[EXERCISE]:
Somewhere below, one line contains "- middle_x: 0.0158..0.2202" and a later line contains "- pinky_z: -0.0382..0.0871". Output those two lines and everything between them exactly, and nothing else.

[DATASET EXCERPT]:
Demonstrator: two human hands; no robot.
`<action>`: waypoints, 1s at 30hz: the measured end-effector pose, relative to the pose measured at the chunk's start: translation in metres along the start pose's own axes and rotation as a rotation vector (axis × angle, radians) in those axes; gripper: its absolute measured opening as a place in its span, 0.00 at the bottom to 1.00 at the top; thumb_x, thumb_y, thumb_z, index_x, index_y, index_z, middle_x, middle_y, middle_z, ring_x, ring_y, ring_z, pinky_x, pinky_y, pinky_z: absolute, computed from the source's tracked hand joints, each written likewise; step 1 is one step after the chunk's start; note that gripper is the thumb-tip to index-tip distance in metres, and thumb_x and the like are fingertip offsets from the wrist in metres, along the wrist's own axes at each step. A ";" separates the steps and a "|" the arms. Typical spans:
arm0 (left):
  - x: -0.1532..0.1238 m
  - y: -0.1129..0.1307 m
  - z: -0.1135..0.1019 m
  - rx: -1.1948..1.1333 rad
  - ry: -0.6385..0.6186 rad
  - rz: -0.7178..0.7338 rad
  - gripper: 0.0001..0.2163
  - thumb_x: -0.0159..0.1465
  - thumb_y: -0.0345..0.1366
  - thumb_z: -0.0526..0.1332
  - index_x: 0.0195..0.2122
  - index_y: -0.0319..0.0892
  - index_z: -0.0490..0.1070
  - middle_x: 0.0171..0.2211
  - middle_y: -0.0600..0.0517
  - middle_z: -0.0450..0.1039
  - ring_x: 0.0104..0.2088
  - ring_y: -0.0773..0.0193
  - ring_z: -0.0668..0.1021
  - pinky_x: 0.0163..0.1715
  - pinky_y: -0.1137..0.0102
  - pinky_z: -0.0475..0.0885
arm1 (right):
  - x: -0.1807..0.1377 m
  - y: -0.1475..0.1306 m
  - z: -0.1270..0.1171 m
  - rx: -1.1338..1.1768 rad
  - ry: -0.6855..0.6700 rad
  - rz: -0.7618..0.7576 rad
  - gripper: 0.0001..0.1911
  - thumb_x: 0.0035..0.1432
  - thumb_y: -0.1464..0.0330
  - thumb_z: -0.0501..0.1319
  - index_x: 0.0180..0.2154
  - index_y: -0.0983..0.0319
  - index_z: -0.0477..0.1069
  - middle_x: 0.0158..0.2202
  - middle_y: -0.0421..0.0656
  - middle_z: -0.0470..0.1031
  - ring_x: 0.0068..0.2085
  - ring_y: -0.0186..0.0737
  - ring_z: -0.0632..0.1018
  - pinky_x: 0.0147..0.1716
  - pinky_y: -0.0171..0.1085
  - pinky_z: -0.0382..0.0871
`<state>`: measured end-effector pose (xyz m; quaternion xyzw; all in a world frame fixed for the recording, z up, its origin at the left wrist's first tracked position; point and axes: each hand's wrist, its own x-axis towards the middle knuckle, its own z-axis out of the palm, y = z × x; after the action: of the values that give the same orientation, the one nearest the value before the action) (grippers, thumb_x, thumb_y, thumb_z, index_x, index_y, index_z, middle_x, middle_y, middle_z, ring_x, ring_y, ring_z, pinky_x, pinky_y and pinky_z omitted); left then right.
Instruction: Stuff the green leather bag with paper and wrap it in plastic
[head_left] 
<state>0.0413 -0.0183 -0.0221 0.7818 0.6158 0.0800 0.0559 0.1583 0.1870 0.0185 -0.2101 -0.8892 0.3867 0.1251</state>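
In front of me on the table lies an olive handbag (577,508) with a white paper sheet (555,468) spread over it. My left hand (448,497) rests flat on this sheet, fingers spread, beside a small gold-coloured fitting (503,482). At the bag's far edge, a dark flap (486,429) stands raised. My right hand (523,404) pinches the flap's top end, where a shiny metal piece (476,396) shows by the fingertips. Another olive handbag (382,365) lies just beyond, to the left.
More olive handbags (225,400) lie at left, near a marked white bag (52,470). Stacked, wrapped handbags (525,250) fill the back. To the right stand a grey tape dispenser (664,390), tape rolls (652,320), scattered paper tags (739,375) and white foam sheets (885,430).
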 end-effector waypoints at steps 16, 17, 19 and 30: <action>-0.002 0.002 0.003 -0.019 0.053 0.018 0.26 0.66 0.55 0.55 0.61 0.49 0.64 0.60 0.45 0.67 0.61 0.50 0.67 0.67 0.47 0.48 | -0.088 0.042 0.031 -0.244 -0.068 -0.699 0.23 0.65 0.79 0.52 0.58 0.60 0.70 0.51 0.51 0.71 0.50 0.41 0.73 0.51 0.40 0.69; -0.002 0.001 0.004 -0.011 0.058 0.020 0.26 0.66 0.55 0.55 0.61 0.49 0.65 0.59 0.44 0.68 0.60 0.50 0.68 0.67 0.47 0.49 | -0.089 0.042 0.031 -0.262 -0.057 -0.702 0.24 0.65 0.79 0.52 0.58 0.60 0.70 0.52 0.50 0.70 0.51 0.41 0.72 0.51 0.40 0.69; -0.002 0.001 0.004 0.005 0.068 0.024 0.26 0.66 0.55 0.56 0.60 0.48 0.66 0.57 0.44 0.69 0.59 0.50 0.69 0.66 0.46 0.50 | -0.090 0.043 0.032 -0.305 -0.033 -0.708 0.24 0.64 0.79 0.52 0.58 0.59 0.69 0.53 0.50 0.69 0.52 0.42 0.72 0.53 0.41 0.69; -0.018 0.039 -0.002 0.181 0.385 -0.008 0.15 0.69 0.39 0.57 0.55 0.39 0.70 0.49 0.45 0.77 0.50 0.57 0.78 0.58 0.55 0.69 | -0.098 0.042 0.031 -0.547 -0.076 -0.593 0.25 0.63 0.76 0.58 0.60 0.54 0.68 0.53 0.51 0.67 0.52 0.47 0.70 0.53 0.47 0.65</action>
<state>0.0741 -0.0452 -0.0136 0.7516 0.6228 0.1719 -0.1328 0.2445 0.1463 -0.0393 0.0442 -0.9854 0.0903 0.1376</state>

[YOUR RESPONSE]:
  - middle_x: 0.0158..0.2202
  - middle_y: -0.0421..0.0656
  - middle_z: -0.0470..0.1031
  - ring_x: 0.0068..0.2085
  - ring_y: -0.0186..0.0737
  - ring_z: -0.0632..0.1018
  - pinky_x: 0.0147..0.1716
  - pinky_y: -0.0171..0.1085
  - pinky_z: -0.0382..0.0871

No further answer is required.